Amazon trennt sich angesichts der anhaltenden Kritik am Umgang mit Leiharbeitern von einem weiteren Dienstleister. Die Firma war unter anderem für die Unterbringung der in der Weihnachtszeit eingesetzten Zeitarbeiter verantwortlich.

"Es ist uns eindeutig nicht gelungen, die Einhaltung unserer hohen Standards auch durch den Dienstleister, der für Unterbringung, Transport und den Einsatz der Sicherheitskräfte verantwortlich war, zu gewährleisten", teilte der Versender am späten Montagabend in München mit.

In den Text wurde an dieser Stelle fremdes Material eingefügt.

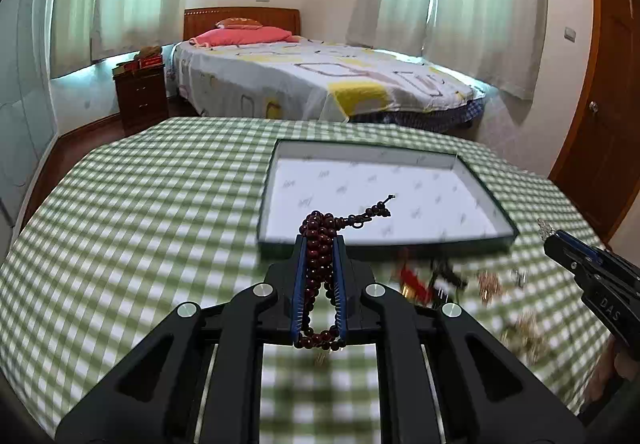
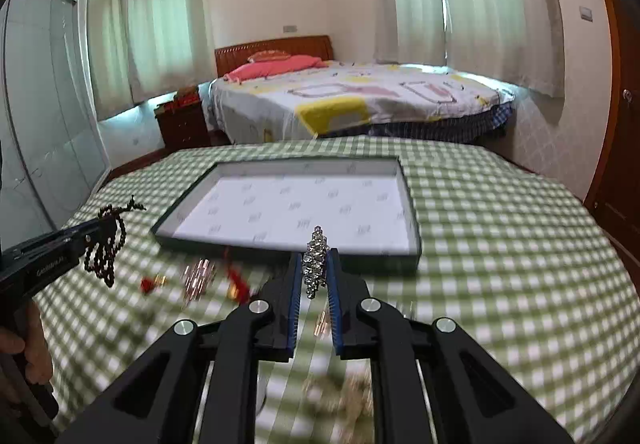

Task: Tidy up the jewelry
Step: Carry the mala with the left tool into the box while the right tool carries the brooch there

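Left wrist view, largest to smallest: my table in its green-checked cloth (image 1: pixel 140 204) fills the lower frame, and on it, right of centre, lies the shallow white-lined tray (image 1: pixel 486 188) with its dark rim. At bottom centre my left gripper (image 1: pixel 320 240) is pinched on a dark red bead bracelet (image 1: pixel 318 268) — loops hang between the blue pads, and a beaded tail points toward the tray. At the right edge my right gripper (image 1: pixel 550 236) enters with a small sparkling piece at its tip. Blurred loose jewelry (image 1: pixel 416 282) lies on the cloth just below the tray.

Right wrist view: the tray (image 2: pixel 408 204) sits at centre; my right gripper (image 2: pixel 315 256) pinches a rhinestone ornament (image 2: pixel 315 264) — held upright between the pads, in front of the tray's near rim. At left, the bracelet (image 2: pixel 106 248) dangles from my left gripper (image 2: pixel 94 228).
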The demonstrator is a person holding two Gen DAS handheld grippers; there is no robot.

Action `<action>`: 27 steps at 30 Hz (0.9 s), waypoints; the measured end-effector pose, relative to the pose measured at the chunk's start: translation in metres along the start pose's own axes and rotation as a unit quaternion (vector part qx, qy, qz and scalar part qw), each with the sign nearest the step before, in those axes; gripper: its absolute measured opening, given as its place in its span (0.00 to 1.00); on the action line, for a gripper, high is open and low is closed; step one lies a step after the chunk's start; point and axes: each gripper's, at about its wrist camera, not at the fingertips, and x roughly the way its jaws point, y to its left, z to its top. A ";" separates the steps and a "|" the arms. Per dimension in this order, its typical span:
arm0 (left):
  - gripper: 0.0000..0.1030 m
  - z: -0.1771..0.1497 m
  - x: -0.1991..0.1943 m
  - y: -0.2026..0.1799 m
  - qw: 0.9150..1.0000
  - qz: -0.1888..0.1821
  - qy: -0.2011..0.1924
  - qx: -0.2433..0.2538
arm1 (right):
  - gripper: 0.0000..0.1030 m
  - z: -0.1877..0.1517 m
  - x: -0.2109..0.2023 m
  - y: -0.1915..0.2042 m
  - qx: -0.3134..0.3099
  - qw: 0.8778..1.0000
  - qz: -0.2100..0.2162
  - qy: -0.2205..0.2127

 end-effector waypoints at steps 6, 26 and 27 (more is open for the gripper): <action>0.12 0.044 0.047 -0.013 1.000 -0.013 -0.003 -0.001 | 0.13 0.032 0.033 -0.014 -0.001 1.000 -0.008 -0.011; 0.15 0.024 0.181 -0.018 0.992 -0.009 0.128 0.004 | 0.13 0.021 0.150 -0.045 0.005 0.992 -0.020 0.124; 0.15 0.025 0.181 -0.018 0.992 -0.007 0.128 0.005 | 0.13 0.020 0.152 -0.045 0.005 0.992 -0.019 0.128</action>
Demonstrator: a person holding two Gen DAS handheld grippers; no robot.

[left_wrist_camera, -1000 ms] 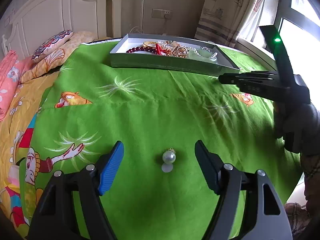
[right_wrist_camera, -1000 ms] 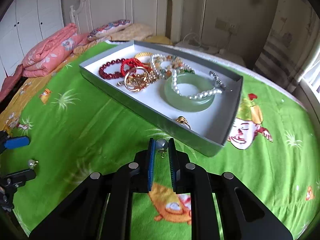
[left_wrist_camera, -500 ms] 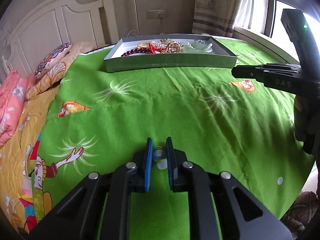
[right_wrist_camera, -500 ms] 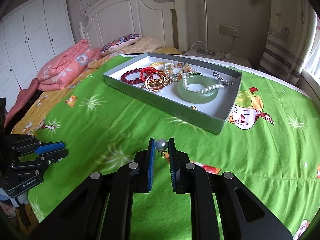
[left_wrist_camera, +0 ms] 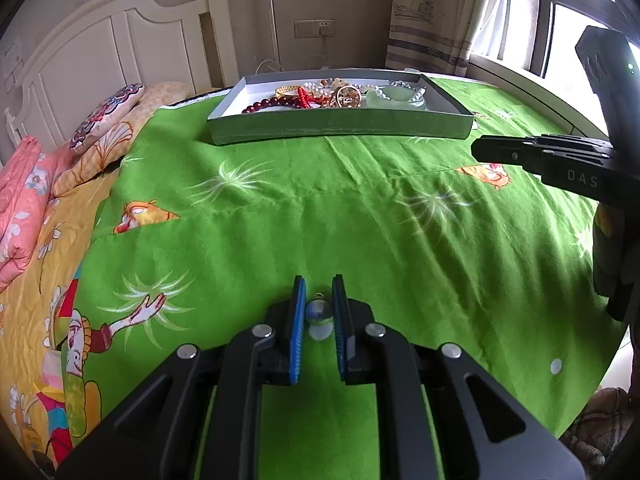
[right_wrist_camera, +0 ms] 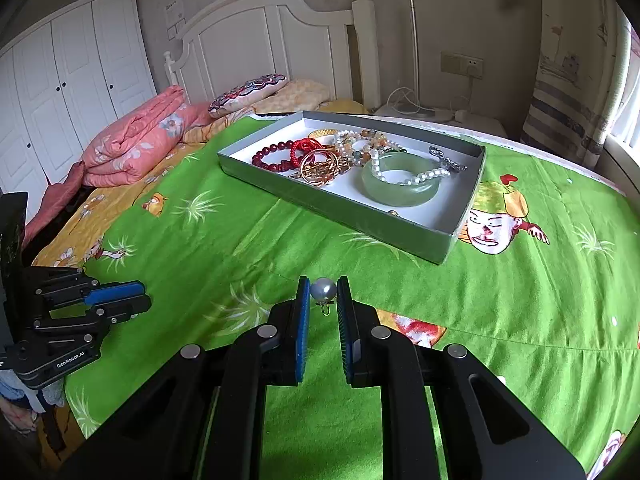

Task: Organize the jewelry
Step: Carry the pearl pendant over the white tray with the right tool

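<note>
My left gripper (left_wrist_camera: pixel 319 308) is shut on a pearl earring (left_wrist_camera: pixel 318 312), held above the green bedspread. My right gripper (right_wrist_camera: pixel 323 296) is shut on a second pearl earring (right_wrist_camera: pixel 323 290), its small hook hanging below. A grey jewelry tray (right_wrist_camera: pixel 340 208) lies ahead on the bed, holding a jade bangle (right_wrist_camera: pixel 400 186), red bead bracelets (right_wrist_camera: pixel 276 156), gold bangles (right_wrist_camera: pixel 320 168) and a pearl strand. The tray also shows far ahead in the left wrist view (left_wrist_camera: pixel 340 126). The right gripper appears at the right edge of the left wrist view (left_wrist_camera: pixel 540 156); the left gripper appears at the left of the right wrist view (right_wrist_camera: pixel 92 300).
Folded pink quilts (right_wrist_camera: pixel 132 136) and a patterned pillow (right_wrist_camera: pixel 248 92) lie at the head of the bed by the white headboard (right_wrist_camera: pixel 280 40). A small white disc (left_wrist_camera: pixel 556 366) lies on the bedspread at the right. A window and curtain are to the right.
My left gripper closed on the pearl earring and lifted it off the bedspread. My right gripper, still holding its earring, drew back from the tray and rose.
</note>
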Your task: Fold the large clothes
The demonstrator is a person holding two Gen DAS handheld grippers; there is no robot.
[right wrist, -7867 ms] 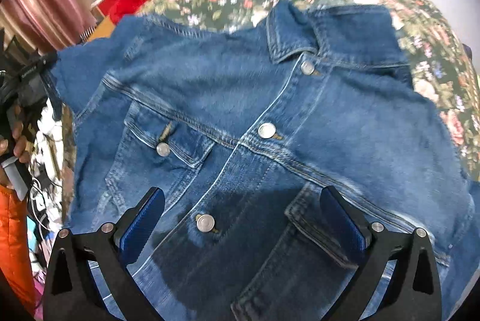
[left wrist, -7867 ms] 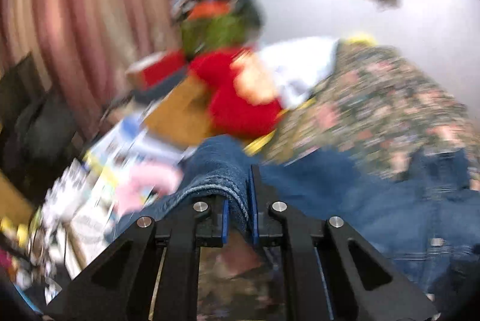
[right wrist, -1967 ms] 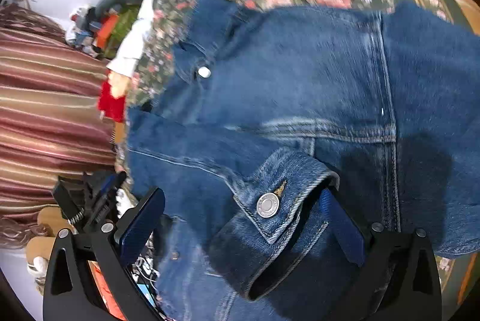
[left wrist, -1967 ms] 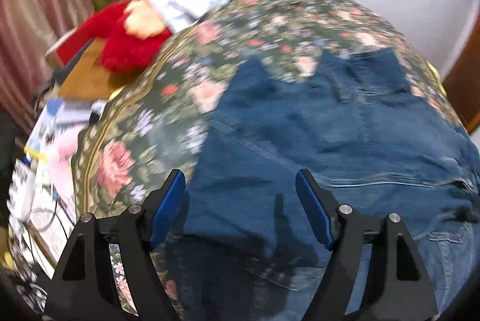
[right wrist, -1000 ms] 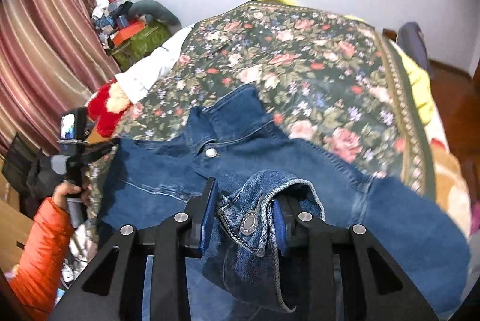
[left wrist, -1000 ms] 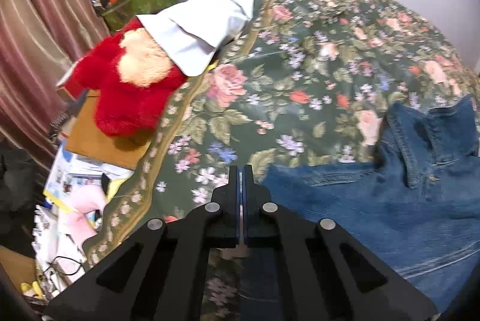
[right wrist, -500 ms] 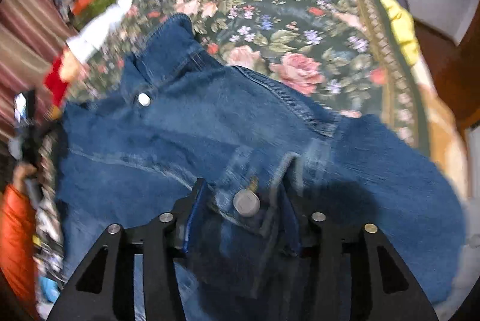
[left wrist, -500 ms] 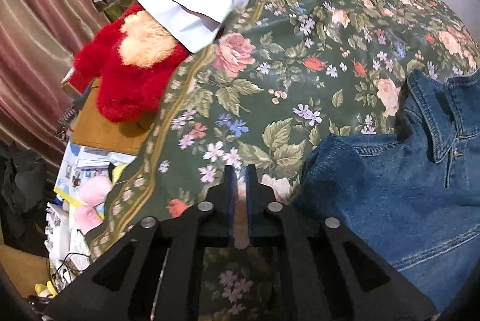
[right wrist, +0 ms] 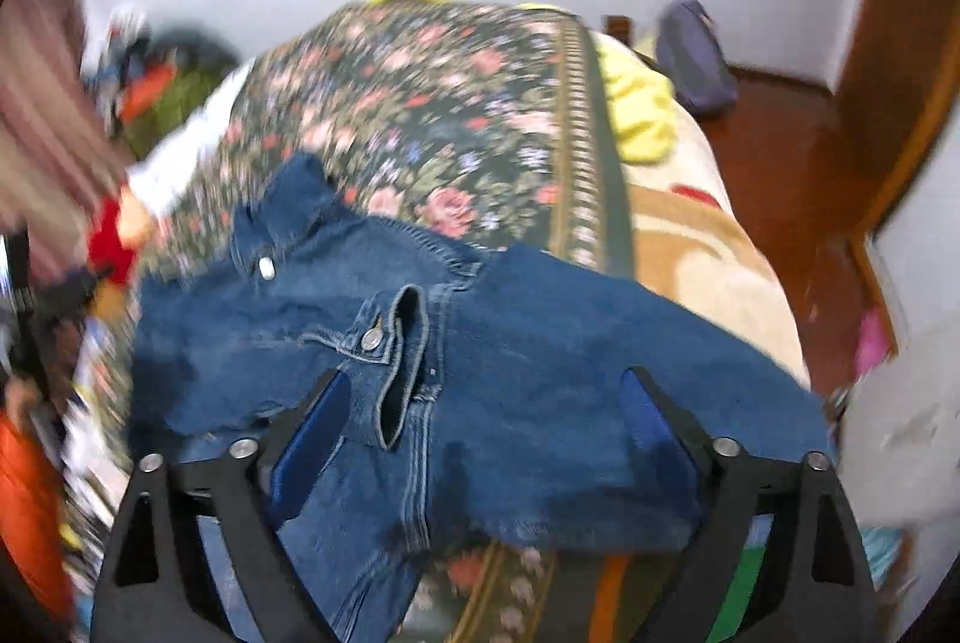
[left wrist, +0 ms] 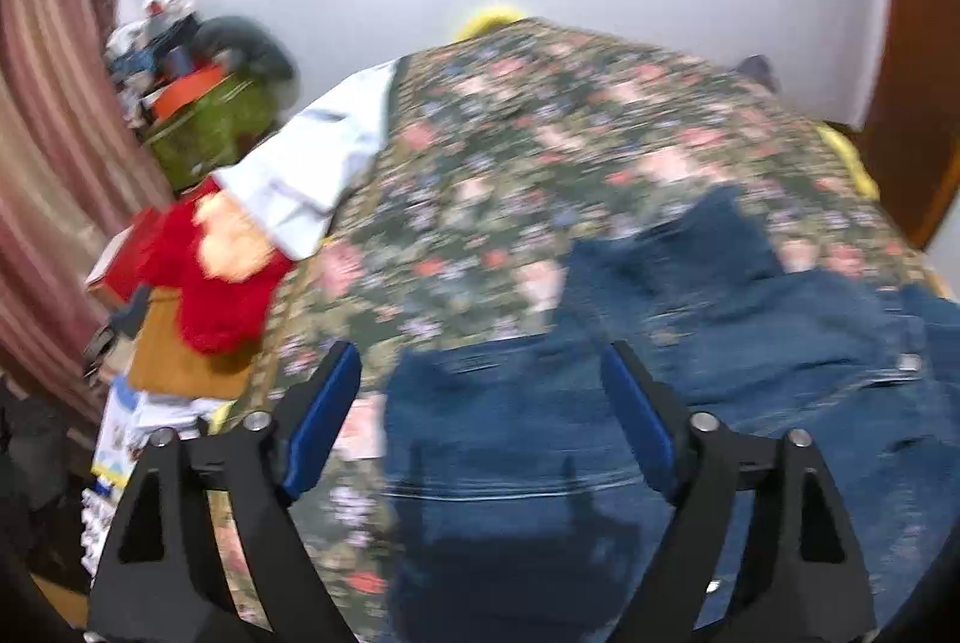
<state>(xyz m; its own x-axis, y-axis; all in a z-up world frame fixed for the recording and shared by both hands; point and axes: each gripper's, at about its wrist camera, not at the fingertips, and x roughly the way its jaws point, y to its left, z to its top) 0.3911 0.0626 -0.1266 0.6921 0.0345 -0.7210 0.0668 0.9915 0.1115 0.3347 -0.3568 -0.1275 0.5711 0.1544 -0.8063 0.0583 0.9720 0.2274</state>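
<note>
Across the near half of the floral bedspread lies the denim jacket, front side down at the folded parts, with one cuffed sleeve already laid back over its middle.

Position: the jacket's collar sits toward the far left corner of the bed; its hem reaches the near edge, and its right side overhangs the bedspread's border onto the tan blanket. The long axis thus appears to run from the near edge up toward the far left, collar pointing away from both grippers.

Right gripper: jaws have just been opening and now stand wide. Denim lies below and between the fingers, but the pads do not press on it; the sleeve is released.

Left gripper: jaws likewise have just been opening and stand wide, over the jacket's left edge where it meets the bedspread. Nothing is pinched. This view is blurred, so fine detail of the cloth edge cannot be read.

Assessment: the jacket lies directly ahead of and below both grippers. The left one is nearer the unfolded left side, the right one nearer the overhanging right side and hem. The next fold probably turns on taking the near hem and carrying it along the long axis toward the collar.

Off the bed's left edge: a red plush toy, clear of the work.
</note>
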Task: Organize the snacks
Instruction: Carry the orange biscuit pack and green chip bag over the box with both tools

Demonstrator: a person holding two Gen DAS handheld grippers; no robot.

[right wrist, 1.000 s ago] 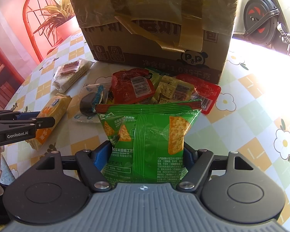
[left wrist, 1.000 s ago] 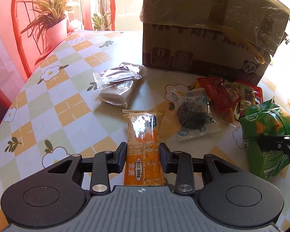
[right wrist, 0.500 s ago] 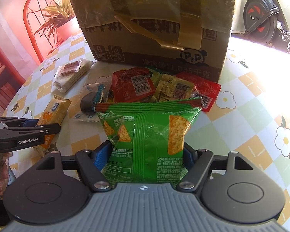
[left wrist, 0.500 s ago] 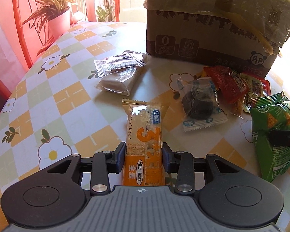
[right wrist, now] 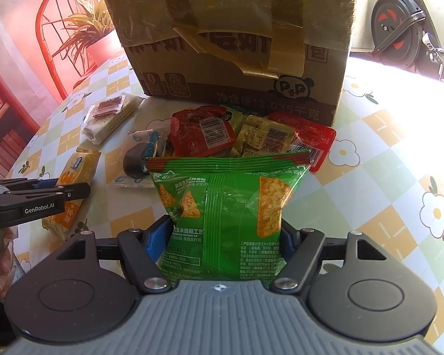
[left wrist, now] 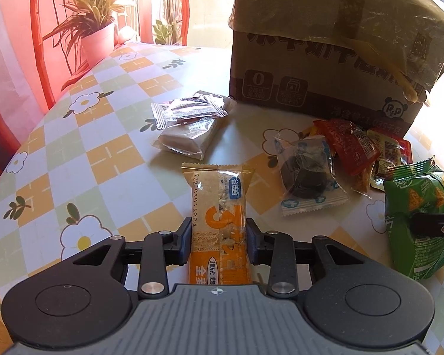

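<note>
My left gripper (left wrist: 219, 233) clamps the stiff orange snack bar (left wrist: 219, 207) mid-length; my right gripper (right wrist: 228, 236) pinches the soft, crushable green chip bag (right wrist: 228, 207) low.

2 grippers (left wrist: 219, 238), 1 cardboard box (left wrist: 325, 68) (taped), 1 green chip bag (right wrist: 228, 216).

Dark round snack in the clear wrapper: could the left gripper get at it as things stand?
Probably not yet. The left gripper is shut on the orange cracker pack, so its jaws are full. The dark round snack lies uncovered on the table, ahead and to its right.
</note>
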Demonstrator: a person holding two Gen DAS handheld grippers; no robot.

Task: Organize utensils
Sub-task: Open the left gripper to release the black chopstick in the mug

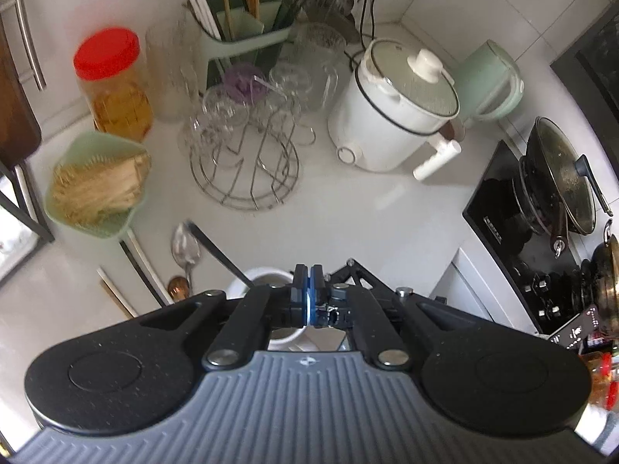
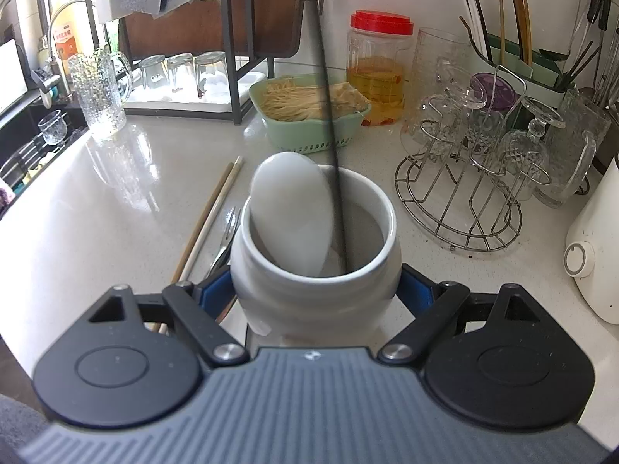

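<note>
My right gripper [image 2: 315, 294] is shut on a white ceramic jar [image 2: 313, 290] that stands on the white counter. In the jar are a white rice paddle [image 2: 290, 212] and a thin black chopstick [image 2: 332, 147] that rises out of the top of the view. My left gripper [image 1: 308, 290] hangs above the jar [image 1: 267, 276], its jaws pressed on a thin sliver; what it holds I cannot make out. A black chopstick [image 1: 216, 247] leans in the jar. Spoons [image 1: 185, 251], a fork [image 2: 228, 236] and loose chopsticks [image 2: 209, 220] lie on the counter left of the jar.
A green basket of noodles [image 2: 309, 116], a red-lidded jar [image 2: 377, 69], a wire rack of glasses [image 2: 476, 162], a green utensil caddy [image 2: 534, 73] and a white cooker [image 1: 398, 112] stand behind. A stove with pans [image 1: 549, 201] is at right, a sink [image 2: 31, 131] at left.
</note>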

Bereits am Montag hatte Amazon die Zusammenarbeit mit dem umstrittenen Sicherheitsdienst H.E.S.S. beendet.


Die nordrhein-westfälische Landesregierung fordert Konsequenzen aus dem Fall Amazon und will vor allem bei der Bezahlung von Leiharbeitern ansetzen. "Wir wollen erreichen, dass die Leiharbeit neu reguliert wird", sagte NRW-Arbeitsminister Guntram Schneider (SPD) den Zeitungen der Essener WAZ-Gruppe (Dienstag). "Es muss der Grundsatz gelten: gleiches Geld für gleiche Arbeit."